▽

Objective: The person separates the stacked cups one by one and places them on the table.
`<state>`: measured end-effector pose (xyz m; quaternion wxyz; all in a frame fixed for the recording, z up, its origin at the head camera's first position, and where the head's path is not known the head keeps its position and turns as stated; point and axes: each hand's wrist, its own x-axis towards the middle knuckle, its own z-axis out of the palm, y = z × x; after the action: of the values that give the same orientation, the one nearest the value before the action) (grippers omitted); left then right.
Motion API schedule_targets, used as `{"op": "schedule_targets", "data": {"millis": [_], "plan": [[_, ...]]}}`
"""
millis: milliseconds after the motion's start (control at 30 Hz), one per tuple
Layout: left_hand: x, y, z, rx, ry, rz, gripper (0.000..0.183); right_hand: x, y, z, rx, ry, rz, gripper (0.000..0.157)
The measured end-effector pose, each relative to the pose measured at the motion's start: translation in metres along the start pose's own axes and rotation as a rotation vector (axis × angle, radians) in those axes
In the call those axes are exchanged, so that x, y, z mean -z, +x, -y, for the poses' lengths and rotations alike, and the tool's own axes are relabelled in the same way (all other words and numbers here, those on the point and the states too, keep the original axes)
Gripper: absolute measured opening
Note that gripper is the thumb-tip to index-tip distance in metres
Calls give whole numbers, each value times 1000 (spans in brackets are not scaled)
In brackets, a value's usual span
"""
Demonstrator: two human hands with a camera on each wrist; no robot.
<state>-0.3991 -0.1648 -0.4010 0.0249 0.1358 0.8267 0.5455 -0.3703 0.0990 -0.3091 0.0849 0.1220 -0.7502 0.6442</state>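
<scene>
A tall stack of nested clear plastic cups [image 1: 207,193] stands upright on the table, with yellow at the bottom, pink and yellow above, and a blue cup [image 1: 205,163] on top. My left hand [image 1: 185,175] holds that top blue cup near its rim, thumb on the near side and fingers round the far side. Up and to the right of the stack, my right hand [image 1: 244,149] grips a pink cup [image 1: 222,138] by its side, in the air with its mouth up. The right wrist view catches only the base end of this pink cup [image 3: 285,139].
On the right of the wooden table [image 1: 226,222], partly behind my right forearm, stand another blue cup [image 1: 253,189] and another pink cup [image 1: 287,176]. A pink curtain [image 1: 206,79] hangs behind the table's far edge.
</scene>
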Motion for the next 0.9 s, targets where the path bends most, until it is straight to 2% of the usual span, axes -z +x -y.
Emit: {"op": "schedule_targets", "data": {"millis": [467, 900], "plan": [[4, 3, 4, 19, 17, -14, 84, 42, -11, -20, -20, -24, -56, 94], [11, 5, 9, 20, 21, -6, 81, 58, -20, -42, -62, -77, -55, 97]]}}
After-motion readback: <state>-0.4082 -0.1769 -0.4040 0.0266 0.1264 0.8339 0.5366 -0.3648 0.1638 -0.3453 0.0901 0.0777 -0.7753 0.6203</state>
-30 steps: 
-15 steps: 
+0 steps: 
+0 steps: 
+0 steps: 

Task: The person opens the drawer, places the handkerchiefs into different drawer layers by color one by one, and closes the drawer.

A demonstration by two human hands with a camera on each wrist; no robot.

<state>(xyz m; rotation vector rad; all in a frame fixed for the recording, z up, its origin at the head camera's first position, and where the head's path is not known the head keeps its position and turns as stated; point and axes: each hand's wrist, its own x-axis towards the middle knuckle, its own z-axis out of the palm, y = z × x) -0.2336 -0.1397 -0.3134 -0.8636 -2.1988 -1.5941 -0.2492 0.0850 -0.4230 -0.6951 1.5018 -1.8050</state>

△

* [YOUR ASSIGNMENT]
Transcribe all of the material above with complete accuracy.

* [ANSWER SECTION]
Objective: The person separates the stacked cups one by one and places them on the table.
`<state>`: measured end-effector pose (xyz m; quaternion wxyz; all in a frame fixed for the recording, z up, its origin at the head camera's first position, and where the head's path is not known the head keeps its position and turns as stated; point and axes: each hand's wrist, its own x-axis towards the middle knuckle, its own z-axis out of the palm, y = z × x; after the action: of the values that give the same orientation, the one nearest the value before the action) (grippers omitted); left then right.
Motion API schedule_targets, used as `{"op": "schedule_targets", "data": {"millis": [_], "plan": [[_, ...]]}}`
"""
millis: milliseconds after the motion's start (control at 30 Hz), one per tuple
Layout: left_hand: x, y, z, rx, ry, rz, gripper (0.000..0.183); right_hand: x, y, z, rx, ry, rz, gripper (0.000..0.157)
The measured end-effector pose, each relative to the pose measured at the motion's start: translation in metres along the start pose's own axes and rotation as a rotation vector (axis × angle, radians) in those axes
In the call those axes are exchanged, so that x, y, z mean -z, +x, -y, for the poses' lengths and rotations alike, and the tool's own axes are relabelled in the same way (all other words and numbers here, those on the point and the states too, keep the original axes)
Gripper: absolute measured opening
Note that gripper is the thumb-tip to index-tip distance in metres
Calls give whole numbers, each value times 1000 (spans in brackets are not scaled)
In brackets, a value's usual span
"""
Demonstrator: two human hands with a camera on each wrist; no robot.
<state>-0.3991 -0.1648 -0.4010 0.0249 0.1358 0.8267 0.5455 -0.3703 0.0990 -0.3091 0.0849 0.1220 -0.7502 0.6442</state>
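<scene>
A tall stack of nested clear plastic cups [image 1: 207,193] stands upright on the table, with yellow at the bottom, pink and yellow above, and a blue cup [image 1: 205,163] on top. My left hand [image 1: 185,175] holds that top blue cup near its rim, thumb on the near side and fingers round the far side. Up and to the right of the stack, my right hand [image 1: 244,149] grips a pink cup [image 1: 222,138] by its side, in the air with its mouth up. The right wrist view catches only the base end of this pink cup [image 3: 285,139].
On the right of the wooden table [image 1: 226,222], partly behind my right forearm, stand another blue cup [image 1: 253,189] and another pink cup [image 1: 287,176]. A pink curtain [image 1: 206,79] hangs behind the table's far edge.
</scene>
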Motion for the next 0.9 s, targets where the path bends most, until it is straight to 2% of the usual span, axes -z +x -y.
Emit: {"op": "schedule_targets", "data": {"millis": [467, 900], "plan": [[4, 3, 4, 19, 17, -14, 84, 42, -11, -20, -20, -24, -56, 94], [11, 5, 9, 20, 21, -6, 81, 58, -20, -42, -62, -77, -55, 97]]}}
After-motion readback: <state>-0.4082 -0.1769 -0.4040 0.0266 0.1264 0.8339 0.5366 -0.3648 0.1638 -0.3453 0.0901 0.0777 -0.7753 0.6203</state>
-30 steps: 
-15 steps: 
+0 steps: 
+0 steps: 
+0 steps: 

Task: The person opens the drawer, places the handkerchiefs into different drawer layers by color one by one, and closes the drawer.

A demonstration by two human hands with a camera on each wrist; no robot.

<state>(xyz m; rotation vector rad; all in a frame fixed for the recording, z up, its origin at the head camera's first position, and where the head's path is not known the head keeps its position and turns as stated; point and axes: each hand's wrist, its own x-axis towards the middle knuckle, its own z-axis out of the palm, y = z × x) -0.2336 -0.1397 -0.3134 -0.8636 -2.1988 -1.5941 -0.2492 0.0850 -0.4230 -0.6951 1.5018 -1.8050</state>

What the exercise required is now complete.